---------- Data for processing

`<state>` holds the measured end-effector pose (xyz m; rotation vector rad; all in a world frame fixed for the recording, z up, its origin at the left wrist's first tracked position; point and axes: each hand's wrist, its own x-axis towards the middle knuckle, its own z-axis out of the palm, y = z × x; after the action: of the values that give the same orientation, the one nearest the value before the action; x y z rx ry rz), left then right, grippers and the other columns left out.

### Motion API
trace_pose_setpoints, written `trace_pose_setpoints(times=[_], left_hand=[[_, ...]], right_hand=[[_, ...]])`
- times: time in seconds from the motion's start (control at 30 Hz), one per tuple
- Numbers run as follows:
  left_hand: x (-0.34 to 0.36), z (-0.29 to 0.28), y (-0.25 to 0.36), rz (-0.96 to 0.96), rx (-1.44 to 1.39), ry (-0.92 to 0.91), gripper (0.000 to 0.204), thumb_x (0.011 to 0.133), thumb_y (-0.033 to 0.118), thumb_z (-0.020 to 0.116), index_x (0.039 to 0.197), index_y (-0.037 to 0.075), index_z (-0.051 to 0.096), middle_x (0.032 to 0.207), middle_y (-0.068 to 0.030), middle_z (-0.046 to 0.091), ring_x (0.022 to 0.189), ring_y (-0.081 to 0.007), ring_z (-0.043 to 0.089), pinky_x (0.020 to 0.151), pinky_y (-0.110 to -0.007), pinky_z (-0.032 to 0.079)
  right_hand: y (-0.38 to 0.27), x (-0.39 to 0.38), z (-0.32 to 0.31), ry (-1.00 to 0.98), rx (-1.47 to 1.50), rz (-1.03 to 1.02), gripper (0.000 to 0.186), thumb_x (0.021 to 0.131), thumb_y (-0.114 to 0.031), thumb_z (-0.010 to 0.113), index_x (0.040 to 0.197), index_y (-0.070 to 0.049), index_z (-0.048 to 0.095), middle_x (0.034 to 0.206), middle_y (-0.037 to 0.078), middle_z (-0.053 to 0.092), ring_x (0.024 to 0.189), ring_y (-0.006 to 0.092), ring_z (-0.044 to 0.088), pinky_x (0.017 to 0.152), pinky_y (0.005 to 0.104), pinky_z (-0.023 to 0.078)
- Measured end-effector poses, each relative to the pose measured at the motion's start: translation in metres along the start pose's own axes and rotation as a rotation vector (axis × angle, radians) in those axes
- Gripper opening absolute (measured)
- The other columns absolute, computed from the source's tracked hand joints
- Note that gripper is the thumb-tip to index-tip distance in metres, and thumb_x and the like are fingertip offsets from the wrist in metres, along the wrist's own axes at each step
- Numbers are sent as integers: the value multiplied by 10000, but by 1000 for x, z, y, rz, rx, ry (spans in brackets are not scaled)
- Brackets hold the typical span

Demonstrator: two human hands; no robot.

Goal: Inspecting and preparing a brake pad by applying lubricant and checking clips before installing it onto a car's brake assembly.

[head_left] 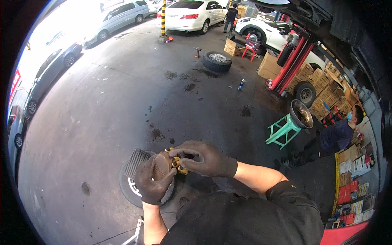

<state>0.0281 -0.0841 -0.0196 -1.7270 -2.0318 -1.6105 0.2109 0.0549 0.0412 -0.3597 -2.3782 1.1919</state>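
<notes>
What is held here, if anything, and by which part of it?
A flat brown piece, held by its side edges in the left hand. The right hand is by its upper right edge; whether it grips cannot be told.

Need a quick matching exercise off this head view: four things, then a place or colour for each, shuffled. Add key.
Things:
1. brown piece
2. stool
3. basin
4. pillar

Places and colours:
A. on top of the stool
B. yellow-and-black striped
C. held in the left hand
D. green

Pairs: 1-C, 2-D, 3-A, 4-B
</notes>
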Motion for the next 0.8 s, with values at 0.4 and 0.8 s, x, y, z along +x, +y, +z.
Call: trace_pose_setpoints(times=[0.4, 0.8], left_hand=[[-7, -15, -50, -219, -271, -59, 618, 666, 253, 962, 1152, -43, 723, 943, -146, 722, 851, -267, 699, 773, -362, 555], [-105, 22, -189, -886, 74, -45, 601, 735, 430, 892, 1146, 26, 721, 969, -200, 707, 888, -377, 688, 803, -439, 544]], right_hand=[[41, 30, 57, -29, 642, 342, 289, 1037, -160, 604, 1271, -15, 692, 1098, 65, 715, 974, 124, 637, 876, 312, 512], [238, 90, 141, -487, 126, 609, 362, 947, -204, 650, 1250, -6, 659, 1096, 146, 709, 1037, 254, 684, 892, 395, 525]])
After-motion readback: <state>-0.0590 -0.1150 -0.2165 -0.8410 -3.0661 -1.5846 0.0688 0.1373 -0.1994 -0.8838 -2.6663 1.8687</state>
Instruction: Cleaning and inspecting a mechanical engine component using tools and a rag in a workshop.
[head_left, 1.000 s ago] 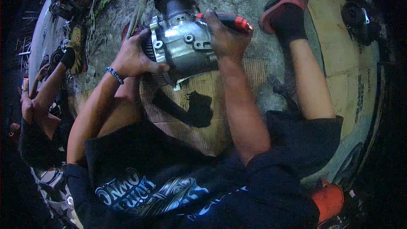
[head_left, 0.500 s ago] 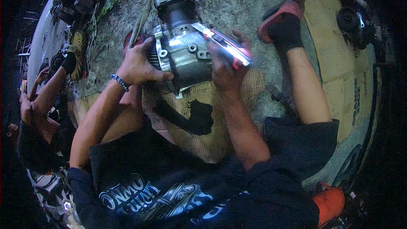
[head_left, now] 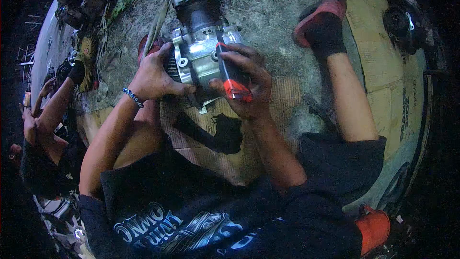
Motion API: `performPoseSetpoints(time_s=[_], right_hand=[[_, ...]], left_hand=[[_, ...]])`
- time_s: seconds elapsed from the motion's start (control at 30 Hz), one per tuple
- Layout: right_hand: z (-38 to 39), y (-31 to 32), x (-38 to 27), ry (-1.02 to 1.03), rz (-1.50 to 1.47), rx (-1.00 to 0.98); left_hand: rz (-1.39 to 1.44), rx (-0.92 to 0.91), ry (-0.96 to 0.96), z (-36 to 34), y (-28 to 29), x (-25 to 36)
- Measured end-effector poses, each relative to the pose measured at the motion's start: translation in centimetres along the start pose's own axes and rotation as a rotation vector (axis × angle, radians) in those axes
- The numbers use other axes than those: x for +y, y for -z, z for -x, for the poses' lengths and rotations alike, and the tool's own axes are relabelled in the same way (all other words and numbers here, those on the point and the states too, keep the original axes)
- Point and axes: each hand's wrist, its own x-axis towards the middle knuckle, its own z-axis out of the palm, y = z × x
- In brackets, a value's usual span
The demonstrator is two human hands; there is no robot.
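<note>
left hand [head_left: 155, 74] clasps the metal engine part [head_left: 203, 48] by the cardboard's [head_left: 286, 100] far edge, seemingly bracing it; right hand [head_left: 249, 79] grips a red-and-black tool [head_left: 229, 73] close along its side.

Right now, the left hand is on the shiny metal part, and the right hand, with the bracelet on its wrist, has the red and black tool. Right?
Not quite: the left hand wears the bracelet, as the head view shows. That hand is on the shiny metal part, and the right hand has the tool.
</note>
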Motion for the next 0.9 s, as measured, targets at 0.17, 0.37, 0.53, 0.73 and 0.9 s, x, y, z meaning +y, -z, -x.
performPoseSetpoints(time_s=[0.17, 0.37, 0.53, 0.73, 0.9], right_hand=[[0.6, -0.6, -1.1, -0.188, -0.211, 0.199], [0.2, -0.4, -2.0, -0.496, -0.46, 0.288], [-0.3, -0.8, -1.2, -0.469, -0.431, 0.395], [-0.5, -1.0, -1.1, -0.319, -0.031, 0.291], [-1.3, -0.6, -1.2, -0.262, 0.056, 0.225]], left_hand=[[0.016, 0.003, 0.039, 0.2, 0.2, 0.9], [0.091, -0.014, -0.019, 0.0, 0.1, 0.7], [0.112, -0.072, 0.108, 0.1, 0.2, 0.9], [0.014, -0.045, 0.071, 0.1, 0.3, 0.2], [0.035, -0.012, 0.026, 0.1, 0.2, 0.7]])
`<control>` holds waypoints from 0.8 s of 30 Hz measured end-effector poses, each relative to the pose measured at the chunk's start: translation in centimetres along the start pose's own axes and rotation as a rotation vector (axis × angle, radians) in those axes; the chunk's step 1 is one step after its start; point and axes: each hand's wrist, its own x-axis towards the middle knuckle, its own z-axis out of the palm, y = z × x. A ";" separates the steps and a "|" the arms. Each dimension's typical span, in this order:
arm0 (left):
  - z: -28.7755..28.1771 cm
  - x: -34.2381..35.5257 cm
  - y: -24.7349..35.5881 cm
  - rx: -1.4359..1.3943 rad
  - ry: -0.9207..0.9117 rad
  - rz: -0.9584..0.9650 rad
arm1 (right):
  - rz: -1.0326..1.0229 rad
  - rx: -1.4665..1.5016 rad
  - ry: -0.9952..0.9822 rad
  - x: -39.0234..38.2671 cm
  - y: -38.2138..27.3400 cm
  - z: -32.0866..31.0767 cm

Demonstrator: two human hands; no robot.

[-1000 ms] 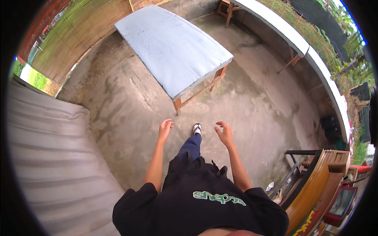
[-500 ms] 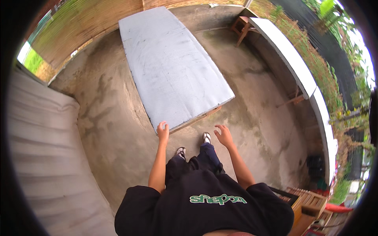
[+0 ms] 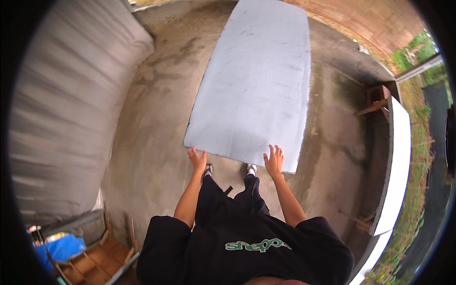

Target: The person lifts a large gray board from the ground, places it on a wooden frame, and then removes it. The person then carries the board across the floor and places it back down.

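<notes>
Stands at the near end of the table (image 3: 254, 85), mid-scene. Holds left hand (image 3: 197, 161) by its near left corner, right hand (image 3: 273, 164) over its near edge toward the right, fingers parted on both; cannot tell if touching.

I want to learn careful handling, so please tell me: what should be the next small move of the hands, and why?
Perhaps bring the left hand slightly forward, over the grey tabletop. It appears only at the near edge, while the right hand overlaps the top in view; neither visibly holds anything, and contact is unclear.
</notes>
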 end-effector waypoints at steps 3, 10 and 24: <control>0.4 -2.5 0.6 -0.140 0.080 -0.266 | -0.139 -0.179 -0.051 -1.4 1.6 2.1; -0.7 -2.6 3.9 -0.689 -0.298 -0.714 | 0.049 0.045 0.059 -4.9 2.1 4.0; -4.4 5.5 -4.3 -0.268 -0.230 -0.227 | 0.802 0.977 -0.023 -11.0 -1.4 8.6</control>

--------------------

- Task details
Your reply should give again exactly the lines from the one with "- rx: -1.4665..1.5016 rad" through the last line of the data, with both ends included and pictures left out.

- Exercise output
  - rx: -1.4665..1.5016 rad
  - ry: -0.9952..0.9822 rad
  - x: -39.0234..38.2671 cm
  - y: -38.2138..27.3400 cm
  - z: -32.0866..31.0767 cm

Demonstrator: two human hands; no robot.

[-1000 ms] 
[-500 ms] 
[+0 ms] 

Target: The person lifts a large gray board from the ground, places it on a wooden frame, and then removes it. The person then carries the board across the floor and places it back down.

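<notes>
Stands at the near end of the table (image 3: 254, 85), mid-scene. Holds left hand (image 3: 197, 161) by its near left corner, right hand (image 3: 273, 164) over its near edge toward the right, fingers parted on both; cannot tell if touching.

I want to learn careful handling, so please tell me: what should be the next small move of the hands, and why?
Perhaps bring the left hand slightly forward, over the grey tabletop. It appears only at the near edge, while the right hand overlaps the top in view; neither visibly holds anything, and contact is unclear.
</notes>
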 end-effector waypoints at steps 3, 10 and 24: <control>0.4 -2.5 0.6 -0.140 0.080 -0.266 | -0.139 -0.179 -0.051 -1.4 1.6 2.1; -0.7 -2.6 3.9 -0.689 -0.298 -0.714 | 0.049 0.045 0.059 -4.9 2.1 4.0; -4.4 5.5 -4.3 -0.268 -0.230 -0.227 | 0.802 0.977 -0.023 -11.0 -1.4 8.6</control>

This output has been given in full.